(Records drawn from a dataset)

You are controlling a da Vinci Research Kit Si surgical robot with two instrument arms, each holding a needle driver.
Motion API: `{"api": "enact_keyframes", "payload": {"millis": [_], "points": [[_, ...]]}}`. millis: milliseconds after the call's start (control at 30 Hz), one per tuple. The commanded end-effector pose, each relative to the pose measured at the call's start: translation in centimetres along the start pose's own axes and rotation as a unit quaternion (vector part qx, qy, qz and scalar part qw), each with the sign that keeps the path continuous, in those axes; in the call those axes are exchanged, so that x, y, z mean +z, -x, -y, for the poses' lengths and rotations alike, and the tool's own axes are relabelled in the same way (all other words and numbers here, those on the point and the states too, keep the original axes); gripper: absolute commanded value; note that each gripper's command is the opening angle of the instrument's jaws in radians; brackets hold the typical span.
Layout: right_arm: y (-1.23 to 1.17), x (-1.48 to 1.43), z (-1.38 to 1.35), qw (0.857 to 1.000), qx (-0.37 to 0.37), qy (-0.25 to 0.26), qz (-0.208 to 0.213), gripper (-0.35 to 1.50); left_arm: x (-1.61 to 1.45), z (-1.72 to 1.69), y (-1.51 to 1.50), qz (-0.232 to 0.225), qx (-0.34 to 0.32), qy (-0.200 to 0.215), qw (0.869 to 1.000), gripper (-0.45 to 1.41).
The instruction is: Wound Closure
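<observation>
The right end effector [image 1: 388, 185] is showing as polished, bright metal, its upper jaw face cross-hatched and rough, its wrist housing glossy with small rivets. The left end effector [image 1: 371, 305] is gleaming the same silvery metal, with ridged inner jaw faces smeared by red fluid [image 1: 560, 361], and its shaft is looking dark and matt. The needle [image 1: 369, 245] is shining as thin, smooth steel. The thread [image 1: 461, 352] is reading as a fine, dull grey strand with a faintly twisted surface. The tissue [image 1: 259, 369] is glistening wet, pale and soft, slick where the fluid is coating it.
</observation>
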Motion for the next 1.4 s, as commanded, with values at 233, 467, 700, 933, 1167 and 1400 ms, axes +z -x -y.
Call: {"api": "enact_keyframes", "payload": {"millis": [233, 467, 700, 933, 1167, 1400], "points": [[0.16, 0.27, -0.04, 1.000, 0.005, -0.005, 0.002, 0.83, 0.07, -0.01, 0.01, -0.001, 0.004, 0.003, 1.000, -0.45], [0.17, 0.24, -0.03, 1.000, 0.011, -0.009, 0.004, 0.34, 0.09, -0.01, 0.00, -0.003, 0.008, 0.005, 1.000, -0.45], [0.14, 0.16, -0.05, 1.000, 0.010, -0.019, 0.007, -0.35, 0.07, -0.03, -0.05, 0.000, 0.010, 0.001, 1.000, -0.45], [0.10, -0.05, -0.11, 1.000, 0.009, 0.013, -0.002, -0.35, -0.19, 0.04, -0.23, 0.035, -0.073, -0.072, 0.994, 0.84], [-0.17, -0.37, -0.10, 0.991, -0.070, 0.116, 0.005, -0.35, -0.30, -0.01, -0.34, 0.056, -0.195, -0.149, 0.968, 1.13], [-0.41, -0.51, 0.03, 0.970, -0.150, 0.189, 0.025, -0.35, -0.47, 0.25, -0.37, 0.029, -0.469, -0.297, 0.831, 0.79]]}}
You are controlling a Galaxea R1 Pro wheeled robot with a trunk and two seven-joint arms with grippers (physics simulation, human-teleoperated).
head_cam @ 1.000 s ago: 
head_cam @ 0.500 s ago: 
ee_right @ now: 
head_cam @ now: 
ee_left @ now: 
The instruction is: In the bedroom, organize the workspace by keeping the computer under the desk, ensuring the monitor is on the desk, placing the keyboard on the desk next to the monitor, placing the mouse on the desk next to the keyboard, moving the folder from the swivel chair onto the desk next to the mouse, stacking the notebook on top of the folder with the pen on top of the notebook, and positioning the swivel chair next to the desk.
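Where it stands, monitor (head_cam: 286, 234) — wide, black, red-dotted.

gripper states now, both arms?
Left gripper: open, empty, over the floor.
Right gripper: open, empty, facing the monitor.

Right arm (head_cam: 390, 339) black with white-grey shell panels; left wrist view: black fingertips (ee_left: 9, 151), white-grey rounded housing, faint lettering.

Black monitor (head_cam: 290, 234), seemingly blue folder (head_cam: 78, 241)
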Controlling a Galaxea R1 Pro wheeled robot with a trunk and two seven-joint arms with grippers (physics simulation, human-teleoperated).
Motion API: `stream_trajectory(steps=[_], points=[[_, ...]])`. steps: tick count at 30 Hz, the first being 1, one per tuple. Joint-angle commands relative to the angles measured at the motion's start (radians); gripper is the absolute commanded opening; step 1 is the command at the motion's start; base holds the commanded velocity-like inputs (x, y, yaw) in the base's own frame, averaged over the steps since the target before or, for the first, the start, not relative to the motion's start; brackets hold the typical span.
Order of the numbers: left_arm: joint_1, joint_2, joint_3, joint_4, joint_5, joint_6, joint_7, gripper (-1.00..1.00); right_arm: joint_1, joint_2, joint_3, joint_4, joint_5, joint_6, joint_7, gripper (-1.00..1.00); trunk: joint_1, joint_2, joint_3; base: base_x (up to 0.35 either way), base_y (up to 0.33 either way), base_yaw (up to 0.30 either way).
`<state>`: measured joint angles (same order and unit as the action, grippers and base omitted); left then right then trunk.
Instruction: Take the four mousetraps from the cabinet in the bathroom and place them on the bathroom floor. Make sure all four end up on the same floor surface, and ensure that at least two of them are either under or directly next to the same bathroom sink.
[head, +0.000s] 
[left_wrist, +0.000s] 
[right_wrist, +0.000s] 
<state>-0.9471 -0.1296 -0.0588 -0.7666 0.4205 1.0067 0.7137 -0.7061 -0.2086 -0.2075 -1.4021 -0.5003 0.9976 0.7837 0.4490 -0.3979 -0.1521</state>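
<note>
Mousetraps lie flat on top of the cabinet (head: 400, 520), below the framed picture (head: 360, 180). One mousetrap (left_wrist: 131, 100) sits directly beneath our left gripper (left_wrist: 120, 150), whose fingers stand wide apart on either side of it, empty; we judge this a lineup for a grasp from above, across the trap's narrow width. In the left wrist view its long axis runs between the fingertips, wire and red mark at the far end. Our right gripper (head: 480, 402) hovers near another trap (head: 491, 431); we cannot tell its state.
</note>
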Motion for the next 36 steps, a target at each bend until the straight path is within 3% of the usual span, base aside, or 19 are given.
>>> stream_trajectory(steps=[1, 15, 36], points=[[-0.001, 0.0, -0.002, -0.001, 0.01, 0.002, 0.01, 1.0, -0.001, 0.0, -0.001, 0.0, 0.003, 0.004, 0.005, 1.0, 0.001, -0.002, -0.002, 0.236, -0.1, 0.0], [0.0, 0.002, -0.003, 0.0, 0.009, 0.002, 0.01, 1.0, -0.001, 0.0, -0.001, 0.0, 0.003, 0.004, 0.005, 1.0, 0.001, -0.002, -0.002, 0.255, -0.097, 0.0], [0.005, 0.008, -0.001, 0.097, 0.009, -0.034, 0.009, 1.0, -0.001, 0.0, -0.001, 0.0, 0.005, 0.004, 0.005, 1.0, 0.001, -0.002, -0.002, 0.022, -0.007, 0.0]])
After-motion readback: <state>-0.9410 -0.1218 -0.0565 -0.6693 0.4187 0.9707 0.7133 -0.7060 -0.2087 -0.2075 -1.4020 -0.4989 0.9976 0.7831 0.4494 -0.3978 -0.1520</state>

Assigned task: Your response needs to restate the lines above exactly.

Problem solution:
You are controlling a da Vinci Research Kit Si surgical robot with two instrument arms, each holding a needle driver.
Motion API: `{"api": "enact_keyframes", "payload": {"millis": [_], "points": [[_, ...]]}}`. millis: milliseconds after the call's start (control at 30 Hz), one per tuple. The commanded end-effector pose, each relative to the pose measured at the call's start: translation in centimetres along the start pose's own axes and rotation as a unit quaternion (vector part qx, qy, qz and scalar part qw), each with the sign that keeps the path continuous, in those axes; in the call those axes are exchanged, so that x, y, z mean +z, -x, -y, for the poses' lengths and rotations alike, and the tool's own axes are relabelled in the same way (all other words and numbers here, those on the point and the states too, keep the original axes); gripper: absolute commanded value; note that each gripper's command is the opening angle of the instrument's jaws in radians; brackets hold the typical span.
Layout: right_arm: y (-1.23 to 1.17), x (-1.48 to 1.43), z (-1.38 to 1.35), qw (0.857 to 1.000), qx (-0.37 to 0.37), qy (-0.25 to 0.26), qz (-0.208 to 0.213), gripper (-0.35 to 1.50); left_arm: x (-1.61 to 1.45), z (-1.72 to 1.69), y (-1.51 to 1.50), qz (-0.232 to 0.225), qx (-0.34 to 0.32), qy (-0.200 to 0.215), qw (0.869 to 1.000), gripper (-0.45 to 1.41).
The instruction is: Wound Closure
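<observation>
The right end effector [image 1: 388, 185] is showing as polished, bright metal, its upper jaw face cross-hatched and rough, its wrist housing glossy with small rivets. The left end effector [image 1: 371, 305] is gleaming the same silvery metal, with ridged inner jaw faces smeared by red fluid [image 1: 560, 361], and its shaft is looking dark and matt. The needle [image 1: 369, 245] is shining as thin, smooth steel. The thread [image 1: 461, 352] is reading as a fine, dull grey strand with a faintly twisted surface. The tissue [image 1: 259, 369] is glistening wet, pale and soft, slick where the fluid is coating it.
</observation>
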Motion for the next 1.4 s, as commanded, with values at 233, 467, 700, 933, 1167 and 1400 ms, axes +z -x -y.
Call: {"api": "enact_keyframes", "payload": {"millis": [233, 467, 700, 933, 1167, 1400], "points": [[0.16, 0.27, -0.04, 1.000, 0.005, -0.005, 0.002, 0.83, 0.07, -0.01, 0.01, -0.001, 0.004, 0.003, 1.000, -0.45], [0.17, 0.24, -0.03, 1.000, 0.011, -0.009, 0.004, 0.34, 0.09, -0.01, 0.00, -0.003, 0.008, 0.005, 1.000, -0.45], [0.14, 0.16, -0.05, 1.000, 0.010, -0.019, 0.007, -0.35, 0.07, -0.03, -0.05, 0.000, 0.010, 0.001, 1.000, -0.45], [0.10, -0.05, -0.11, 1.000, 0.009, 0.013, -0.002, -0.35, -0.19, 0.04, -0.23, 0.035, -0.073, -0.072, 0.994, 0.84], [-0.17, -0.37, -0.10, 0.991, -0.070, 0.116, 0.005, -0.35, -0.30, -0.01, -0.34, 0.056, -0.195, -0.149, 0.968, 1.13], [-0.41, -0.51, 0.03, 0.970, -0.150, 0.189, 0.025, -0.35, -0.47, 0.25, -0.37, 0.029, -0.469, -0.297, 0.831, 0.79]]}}
You are controlling a Galaxea R1 Pro wheeled robot with a trunk and two seven-joint arms with grippers (physics simulation, human-teleoperated).
head_cam @ 1.000 s ago: 
head_cam @ 0.500 s ago: 
ee_right @ now: 
head_cam @ now: 
ee_left @ now: 
The instruction is: In the bedroom, organize the workspace by keeping the computer under the desk, ensuring the monitor is on the desk, placing the keyboard on the desk next to the monitor, placing the mouse on the desk next to the keyboard, moving the folder from the swivel chair onto the desk next to the mouse, stacking the notebook on top of the folder with the pen on top of the notebook, and positioning the swivel chair next to the desk.
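Where it stands, monitor (head_cam: 286, 234) — wide, black, red-dotted.

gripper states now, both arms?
Left gripper: open, empty, over the floor.
Right gripper: open, empty, facing the monitor.

Right arm (head_cam: 390, 339) black with white-grey shell panels; left wrist view: black fingertips (ee_left: 9, 151), white-grey rounded housing, faint lettering.

Black monitor (head_cam: 290, 234), seemingly blue folder (head_cam: 78, 241)
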Controlling a Galaxea R1 Pro wheeled robot with a trunk and two seven-joint arms with grippers (physics simulation, human-teleoperated).
Motion API: `stream_trajectory(steps=[_], points=[[_, ...]])`. steps: tick count at 30 Hz, the first being 1, one per tuple. Joint-angle commands relative to the angles measured at the motion's start (radians); gripper is the absolute commanded opening; step 1 is the command at the motion's start; base holds the commanded velocity-like inputs (x, y, yaw) in the base's own frame, averaged over the steps since the target before or, for the first, the start, not relative to the motion's start; brackets hold the typical span.
Order of the numbers: left_arm: joint_1, joint_2, joint_3, joint_4, joint_5, joint_6, joint_7, gripper (-1.00..1.00); right_arm: joint_1, joint_2, joint_3, joint_4, joint_5, joint_6, joint_7, gripper (-1.00..1.00); trunk: joint_1, joint_2, joint_3; base: base_x (up to 0.35 either way), base_y (up to 0.33 either way), base_yaw (up to 0.30 either way).
`<state>`: measured joint angles (same order and unit as the action, grippers and base omitted); left then right then trunk.
Instruction: Take the four mousetraps from the cabinet in the bathroom and place them on the bathroom floor. Make sure all four end up on the same floor surface, and ensure that at least two of them are either under or directly next to the same bathroom sink.
[head, +0.000s] 
[left_wrist, +0.000s] 
[right_wrist, +0.000s] 
<state>-0.9471 -0.1296 -0.0588 -0.7666 0.4205 1.0067 0.7137 -0.7061 -0.2086 -0.2075 -1.4021 -0.5003 0.9976 0.7837 0.4490 -0.3979 -0.1521</state>
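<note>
Mousetraps lie flat on top of the cabinet (head: 400, 520), below the framed picture (head: 360, 180). One mousetrap (left_wrist: 131, 100) sits directly beneath our left gripper (left_wrist: 120, 150), whose fingers stand wide apart on either side of it, empty; we judge this a lineup for a grasp from above, across the trap's narrow width. In the left wrist view its long axis runs between the fingertips, wire and red mark at the far end. Our right gripper (head: 480, 402) hovers near another trap (head: 491, 431); we cannot tell its state.
</note>
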Motion for the next 36 steps, a target at each bend until the straight path is within 3% of the usual span, base aside, or 19 are given.
>>> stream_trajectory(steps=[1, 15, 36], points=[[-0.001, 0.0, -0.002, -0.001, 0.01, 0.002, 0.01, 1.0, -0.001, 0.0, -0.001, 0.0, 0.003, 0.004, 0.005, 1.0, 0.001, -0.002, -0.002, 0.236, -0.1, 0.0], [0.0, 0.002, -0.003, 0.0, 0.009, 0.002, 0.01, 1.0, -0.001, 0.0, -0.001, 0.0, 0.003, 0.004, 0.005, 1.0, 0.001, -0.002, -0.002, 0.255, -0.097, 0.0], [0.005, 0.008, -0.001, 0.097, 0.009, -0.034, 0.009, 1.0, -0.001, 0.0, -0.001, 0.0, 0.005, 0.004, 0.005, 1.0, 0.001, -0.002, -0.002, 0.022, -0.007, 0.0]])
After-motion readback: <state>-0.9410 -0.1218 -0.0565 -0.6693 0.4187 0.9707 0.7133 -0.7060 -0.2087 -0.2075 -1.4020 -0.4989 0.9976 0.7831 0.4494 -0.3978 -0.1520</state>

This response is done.